Would you transcribe the entries below, beginning at the line with "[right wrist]" and ending after the line with "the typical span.", exactly, with no picture and nothing more?
::::
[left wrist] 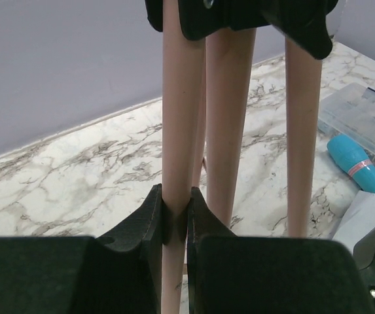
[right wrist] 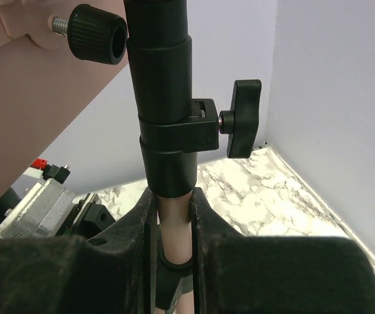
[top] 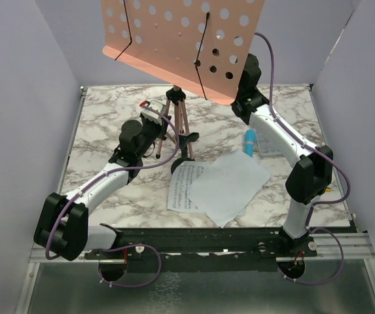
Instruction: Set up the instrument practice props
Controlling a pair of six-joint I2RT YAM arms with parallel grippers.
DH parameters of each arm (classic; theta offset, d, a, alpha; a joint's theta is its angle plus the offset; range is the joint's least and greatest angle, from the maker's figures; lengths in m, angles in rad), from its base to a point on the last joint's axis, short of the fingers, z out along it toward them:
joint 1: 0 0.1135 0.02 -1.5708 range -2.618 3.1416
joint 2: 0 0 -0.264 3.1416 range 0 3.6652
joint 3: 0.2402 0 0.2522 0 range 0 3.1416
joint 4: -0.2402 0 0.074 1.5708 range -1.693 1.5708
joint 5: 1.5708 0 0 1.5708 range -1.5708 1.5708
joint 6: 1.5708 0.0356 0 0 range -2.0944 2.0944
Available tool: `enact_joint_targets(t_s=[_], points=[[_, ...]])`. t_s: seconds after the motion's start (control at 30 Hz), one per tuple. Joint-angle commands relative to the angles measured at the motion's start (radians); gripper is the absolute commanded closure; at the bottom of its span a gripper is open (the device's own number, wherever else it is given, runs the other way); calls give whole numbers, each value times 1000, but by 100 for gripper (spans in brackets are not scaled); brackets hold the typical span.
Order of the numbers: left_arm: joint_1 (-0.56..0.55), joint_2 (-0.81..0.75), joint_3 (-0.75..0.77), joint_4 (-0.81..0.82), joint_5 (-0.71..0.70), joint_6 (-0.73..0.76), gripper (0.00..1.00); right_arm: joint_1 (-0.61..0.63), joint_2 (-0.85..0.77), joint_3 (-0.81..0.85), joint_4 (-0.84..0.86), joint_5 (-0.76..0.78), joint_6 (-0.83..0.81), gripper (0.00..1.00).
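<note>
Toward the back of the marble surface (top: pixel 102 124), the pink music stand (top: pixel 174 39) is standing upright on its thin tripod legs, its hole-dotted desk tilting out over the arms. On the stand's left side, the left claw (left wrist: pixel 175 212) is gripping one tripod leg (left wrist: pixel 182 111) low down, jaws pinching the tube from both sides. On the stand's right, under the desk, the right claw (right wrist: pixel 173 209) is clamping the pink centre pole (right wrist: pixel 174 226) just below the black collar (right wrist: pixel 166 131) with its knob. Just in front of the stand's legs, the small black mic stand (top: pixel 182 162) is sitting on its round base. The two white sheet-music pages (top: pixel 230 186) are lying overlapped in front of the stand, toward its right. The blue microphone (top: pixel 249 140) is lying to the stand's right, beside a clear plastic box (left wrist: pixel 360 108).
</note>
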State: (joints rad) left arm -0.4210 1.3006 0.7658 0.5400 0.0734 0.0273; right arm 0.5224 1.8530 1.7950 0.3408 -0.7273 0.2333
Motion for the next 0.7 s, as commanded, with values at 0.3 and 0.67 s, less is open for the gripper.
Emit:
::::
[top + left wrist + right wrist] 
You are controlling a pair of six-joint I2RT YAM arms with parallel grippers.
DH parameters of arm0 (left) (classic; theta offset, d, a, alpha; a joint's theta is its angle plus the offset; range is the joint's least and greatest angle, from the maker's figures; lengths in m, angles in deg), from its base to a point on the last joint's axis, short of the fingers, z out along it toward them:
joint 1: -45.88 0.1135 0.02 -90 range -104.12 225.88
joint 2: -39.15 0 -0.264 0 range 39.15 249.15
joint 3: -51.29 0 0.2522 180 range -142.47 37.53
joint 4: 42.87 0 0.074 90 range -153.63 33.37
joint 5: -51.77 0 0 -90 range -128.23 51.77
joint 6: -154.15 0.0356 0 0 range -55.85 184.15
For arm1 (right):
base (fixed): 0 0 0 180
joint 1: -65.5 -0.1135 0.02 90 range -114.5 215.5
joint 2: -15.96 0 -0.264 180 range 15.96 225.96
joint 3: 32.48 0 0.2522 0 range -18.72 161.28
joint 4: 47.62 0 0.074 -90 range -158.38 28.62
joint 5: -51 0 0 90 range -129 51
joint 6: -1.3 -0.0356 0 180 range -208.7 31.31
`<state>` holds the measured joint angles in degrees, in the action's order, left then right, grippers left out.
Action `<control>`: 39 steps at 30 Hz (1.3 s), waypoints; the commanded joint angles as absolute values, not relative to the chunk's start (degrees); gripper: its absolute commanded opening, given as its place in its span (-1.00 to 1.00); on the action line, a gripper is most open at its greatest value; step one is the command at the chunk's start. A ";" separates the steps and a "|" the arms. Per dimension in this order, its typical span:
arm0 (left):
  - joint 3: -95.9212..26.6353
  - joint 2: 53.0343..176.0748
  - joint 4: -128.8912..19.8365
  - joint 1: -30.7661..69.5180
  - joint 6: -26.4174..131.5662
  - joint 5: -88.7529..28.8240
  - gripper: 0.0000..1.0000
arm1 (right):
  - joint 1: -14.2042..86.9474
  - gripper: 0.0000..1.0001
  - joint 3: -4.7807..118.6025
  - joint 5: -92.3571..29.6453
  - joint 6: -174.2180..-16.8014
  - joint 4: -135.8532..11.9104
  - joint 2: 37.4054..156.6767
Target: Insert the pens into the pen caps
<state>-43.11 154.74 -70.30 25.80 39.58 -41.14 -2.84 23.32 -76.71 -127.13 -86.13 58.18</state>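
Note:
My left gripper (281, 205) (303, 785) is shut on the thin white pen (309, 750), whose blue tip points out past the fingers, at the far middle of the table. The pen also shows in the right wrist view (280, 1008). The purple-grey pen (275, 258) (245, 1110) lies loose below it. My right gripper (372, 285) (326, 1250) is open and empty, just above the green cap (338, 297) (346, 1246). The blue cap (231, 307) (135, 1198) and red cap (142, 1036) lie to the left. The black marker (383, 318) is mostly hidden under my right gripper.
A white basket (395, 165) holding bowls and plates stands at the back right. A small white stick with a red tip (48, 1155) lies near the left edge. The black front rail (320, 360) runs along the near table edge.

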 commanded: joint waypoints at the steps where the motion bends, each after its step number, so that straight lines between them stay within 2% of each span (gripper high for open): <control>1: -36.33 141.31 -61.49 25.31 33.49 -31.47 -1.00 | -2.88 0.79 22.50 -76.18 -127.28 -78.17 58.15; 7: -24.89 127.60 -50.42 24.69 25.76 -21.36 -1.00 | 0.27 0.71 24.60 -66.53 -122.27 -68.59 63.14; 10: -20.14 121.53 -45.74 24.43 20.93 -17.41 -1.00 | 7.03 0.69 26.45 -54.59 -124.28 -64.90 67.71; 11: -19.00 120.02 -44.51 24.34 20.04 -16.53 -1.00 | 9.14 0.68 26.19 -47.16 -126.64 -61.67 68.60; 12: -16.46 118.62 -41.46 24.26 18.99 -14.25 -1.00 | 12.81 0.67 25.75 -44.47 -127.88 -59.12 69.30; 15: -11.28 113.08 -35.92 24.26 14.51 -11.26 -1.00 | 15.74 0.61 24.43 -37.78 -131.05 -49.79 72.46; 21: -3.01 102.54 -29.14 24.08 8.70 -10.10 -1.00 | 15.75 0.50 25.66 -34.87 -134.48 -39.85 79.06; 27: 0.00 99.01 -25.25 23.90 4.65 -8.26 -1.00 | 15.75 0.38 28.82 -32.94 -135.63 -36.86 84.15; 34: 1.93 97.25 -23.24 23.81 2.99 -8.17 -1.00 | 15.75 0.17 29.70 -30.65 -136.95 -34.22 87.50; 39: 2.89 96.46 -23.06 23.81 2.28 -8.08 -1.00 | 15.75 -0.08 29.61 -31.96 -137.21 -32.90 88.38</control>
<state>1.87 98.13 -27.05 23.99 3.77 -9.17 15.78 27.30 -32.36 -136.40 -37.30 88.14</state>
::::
* [Task output]
[right wrist] 
[top] 
Instruction: Set up the instrument practice props
Controlling a pair of six-joint I2RT YAM arms with parallel grippers.
DH parameters of each arm (classic; theta offset, d, a, alpha; a joint's theta is its angle plus the offset; range is the joint's least and greatest angle, from the maker's figures; lengths in m, angles in rad), from its base to a point on the last joint's axis, short of the fingers, z out along it toward them:
joint 1: 0 0.1135 0.02 -1.5708 range -2.618 3.1416
joint 2: 0 0 -0.264 3.1416 range 0 3.6652
joint 3: 0.2402 0 0.2522 0 range 0 3.1416
joint 4: -0.2402 0 0.074 1.5708 range -1.693 1.5708
joint 5: 1.5708 0 0 1.5708 range -1.5708 1.5708
joint 6: 1.5708 0.0356 0 0 range -2.0944 2.0944
Available tool: `enact_joint_targets(t_s=[_], points=[[_, ...]])`. t_s: seconds after the motion's start (control at 30 Hz), one per tuple. Joint-angle commands relative to the angles measured at the motion's start (radians); gripper is the absolute commanded closure; at the bottom of its span a gripper is open (the device's own number, wherever else it is given, runs the other way); calls give whole numbers, each value times 1000, but by 100 for gripper (spans in brackets are not scaled); brackets hold the typical span.

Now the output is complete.